Performance is a good bit better than swing - a simple 60Hz webcam view is chugging along at about 35% cpu in Swing (the v4l4j bundled demo), whereas JavaFX is sitting around 10%. Although it goes up fairly quickly once you add blended widget overlays.

The overlays are a lot easier to code too, as are any animations and 'flashy shit', of course.

e.g. Half an hour later and I added some animation, taking a photo has it jump down to the list below, and it then fades in.

Effects

Although JavaFX has some "FX" which can be applied to scene graph nodes, i'm not sure it will be useful here. Apart from being a bit limited, the 'pulse' and asynchronous nature of the way the result can be grabbed to the host probably means it can't be used for video processing. One can have 'off-screen' scenes I believe, although i'm not sure exactly how the timing stuff is then handled.

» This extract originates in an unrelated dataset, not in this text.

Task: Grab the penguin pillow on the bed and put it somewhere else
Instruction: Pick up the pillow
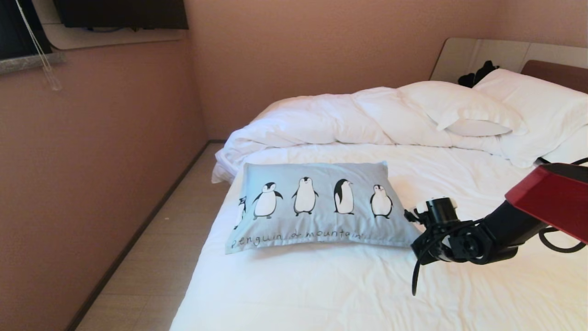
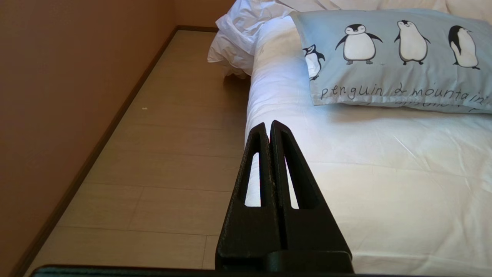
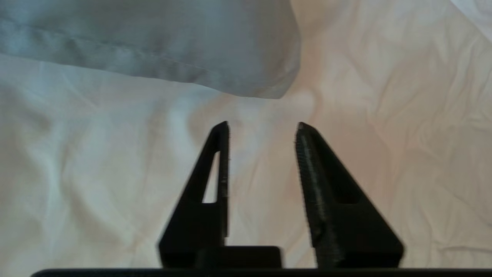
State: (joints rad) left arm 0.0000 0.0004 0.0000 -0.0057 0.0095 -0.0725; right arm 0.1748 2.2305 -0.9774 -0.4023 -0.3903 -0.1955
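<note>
Head view: high, facing the white-sheeted bed toward twelve o'clock. Wrist views: low and close; all three share the light blue penguin-printed pillow.

Right end effector tips hidden behind the wrist in head view. Penguin pillow ahead of it is cropped and blurred, print unseen. Black bundle far beyond it: unidentifiable.

Bedroom: bed, bunched duvet, white pillows, headboard.
</note>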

Actually it's a task well suited to OpenCL, so if and when I get there, i'll probably just use that. It's a pity that JavaFX wont talk to OpenCL directly and the data will have to do a round-the-world trip across the PCI bus, but at webcam resolutions it shouldn't be a big issue.

As far as a 'camera app' goes, i'm personally more interested in other types of features anyway - e.g. automatic candid shooting (such as avoiding closed eyes or turned heads) for a party, or various types of image enhancement or degradation that can't be expressed using the current JavaFX effects tree.

Video ...

Another hour of hacking ... I added video recording to it via jjmpeg. I'm using mjpeg at the moment which seems to be about the only decent 'working format' I can find (fast to encode, easy to seek, commonly readable, etc). I threw everything on another thread so it easily starts recording without a glitch (at least on the workstation). It's using about 60% cpu (of 1 core) in total on this machine to capture VGA @ 60fps (although i really need to try it on a slower machine).

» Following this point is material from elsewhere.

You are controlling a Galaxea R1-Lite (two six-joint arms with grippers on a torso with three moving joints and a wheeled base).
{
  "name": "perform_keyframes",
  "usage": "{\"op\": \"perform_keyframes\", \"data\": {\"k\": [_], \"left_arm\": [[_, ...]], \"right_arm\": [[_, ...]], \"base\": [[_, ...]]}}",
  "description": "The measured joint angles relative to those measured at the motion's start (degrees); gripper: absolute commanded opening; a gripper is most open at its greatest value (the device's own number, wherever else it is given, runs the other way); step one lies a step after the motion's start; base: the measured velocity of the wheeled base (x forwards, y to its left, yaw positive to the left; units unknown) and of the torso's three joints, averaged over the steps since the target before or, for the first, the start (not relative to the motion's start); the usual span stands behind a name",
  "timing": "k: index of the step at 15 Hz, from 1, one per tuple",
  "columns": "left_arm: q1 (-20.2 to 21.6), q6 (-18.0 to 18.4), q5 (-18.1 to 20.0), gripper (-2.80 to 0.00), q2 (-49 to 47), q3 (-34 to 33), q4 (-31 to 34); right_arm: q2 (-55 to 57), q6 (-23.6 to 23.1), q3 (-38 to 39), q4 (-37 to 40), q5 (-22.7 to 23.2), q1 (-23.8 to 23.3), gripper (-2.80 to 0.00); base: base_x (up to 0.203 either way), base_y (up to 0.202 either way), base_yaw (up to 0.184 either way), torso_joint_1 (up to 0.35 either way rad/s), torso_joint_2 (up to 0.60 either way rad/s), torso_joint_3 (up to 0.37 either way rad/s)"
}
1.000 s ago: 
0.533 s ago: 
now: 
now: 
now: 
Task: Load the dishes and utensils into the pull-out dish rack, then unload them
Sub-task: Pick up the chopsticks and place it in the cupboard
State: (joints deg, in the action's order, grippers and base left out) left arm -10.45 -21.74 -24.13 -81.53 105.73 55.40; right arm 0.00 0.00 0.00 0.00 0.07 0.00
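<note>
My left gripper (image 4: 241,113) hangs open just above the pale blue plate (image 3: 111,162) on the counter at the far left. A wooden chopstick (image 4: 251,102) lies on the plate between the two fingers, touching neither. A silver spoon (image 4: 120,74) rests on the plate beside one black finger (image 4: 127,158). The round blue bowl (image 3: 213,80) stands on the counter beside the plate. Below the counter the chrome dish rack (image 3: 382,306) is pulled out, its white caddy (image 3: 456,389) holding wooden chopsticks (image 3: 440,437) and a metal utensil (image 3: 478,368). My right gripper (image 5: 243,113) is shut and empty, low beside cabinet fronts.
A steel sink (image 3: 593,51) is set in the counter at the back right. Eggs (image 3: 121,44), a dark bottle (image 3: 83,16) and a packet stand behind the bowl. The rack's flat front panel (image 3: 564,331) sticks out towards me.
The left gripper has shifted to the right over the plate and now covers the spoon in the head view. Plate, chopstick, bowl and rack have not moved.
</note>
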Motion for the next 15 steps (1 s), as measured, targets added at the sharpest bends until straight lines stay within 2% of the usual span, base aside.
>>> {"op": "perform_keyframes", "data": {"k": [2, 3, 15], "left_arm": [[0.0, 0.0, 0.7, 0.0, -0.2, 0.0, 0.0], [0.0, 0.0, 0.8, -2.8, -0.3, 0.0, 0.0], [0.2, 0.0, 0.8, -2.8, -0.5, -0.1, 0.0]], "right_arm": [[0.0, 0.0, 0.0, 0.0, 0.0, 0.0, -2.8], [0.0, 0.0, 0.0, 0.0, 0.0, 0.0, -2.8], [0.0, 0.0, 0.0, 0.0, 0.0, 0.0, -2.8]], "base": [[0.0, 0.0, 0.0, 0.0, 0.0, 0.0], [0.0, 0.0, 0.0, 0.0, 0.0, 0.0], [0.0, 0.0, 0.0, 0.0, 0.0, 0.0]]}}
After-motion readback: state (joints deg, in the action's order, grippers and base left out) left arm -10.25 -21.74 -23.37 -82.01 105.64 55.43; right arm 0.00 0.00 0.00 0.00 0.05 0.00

If only sound was that easy ...

My thinking would be that videos are recorded using a format suitable for recording (a fixed known format, high quality, low overhead, easy to manipulate), and can then be exported to another later (e.g. using ffmpeg command line).

Actually on jjmpeg, I guess I should revisit it now FFmpeg has released 1.0, maybe the api will be stable for a while. It's on the TODO list ...

~~I haven't checked anything in yet but it'll probably end up in mediaz/fxperiments/CamZ eventually.~~

Update: So I added a separate record button and flashing text and just checked it in as is, warts and all. I put it in MediaZ as a "top level" sub-project rather than inside fxperiments. Last weekend I updated jjmpeg to FFmpeg 1.0, so I changed it to use that (and found a lot of bugs along the way).

Multi client offline DB master-slave sync

As a bit of a throwaway request, the client asked for a multi-way offline database sync thing for the current prototype. Probably a bit more involved than he thought.

Anyway, based on some searches and a bit of pokery jiggery I came up with a fairly simple solution that I think will work based on 'update serial numbers' (USNs). It still needs a single master server, but can support multiple clients, and it should even support concurrent updates (with the correct transactional isolation). It also works in a completely streaming mode, and can be supported by database indices.

I didn't find any simple and complete description of the algorithm itself, so here's an outline of how mine works. There are a couple of unresolved issues wrt merges, but they weren't important for me at the moment.

Master

The master database keeps track of some metadata:

ClientID sequence: Used to assign new client id's to clients.
USN sequence: Used to track updates

Slave

The slave database needs some metadata:

ClientID: A globally unique number assigned by the server, used to assure every object has a globally unique primary key.
USN: Records the serial number of the last update with the server.

The slave needs to have a ClientID assigned before it creates any records.

Records

Finally, each object in the database needs a few fields:

ID: A globally unique primary key. This is a combination of the ClientID in the high bits plus a locally generated sequence as a 64-bit number. A compound primary key of clientid+sequence would also work.
USN: The serial number of the last time the record was updated or when it was created. Every time a record is written, this is set to the current local USN + 1.
Flags: I'm not using this yet - but the idea is that a deleted bit is used to indicate deletions, as otherwise deletions become somewhat problematic.
mtime: Last modified time. Used as one possible algorithm for resolving conflicts. Not a very good one.

Update Algorithm

The update algorithm runs in 4 distinct steps.

Slave Changes

First, the slave sends it's changes to the master server.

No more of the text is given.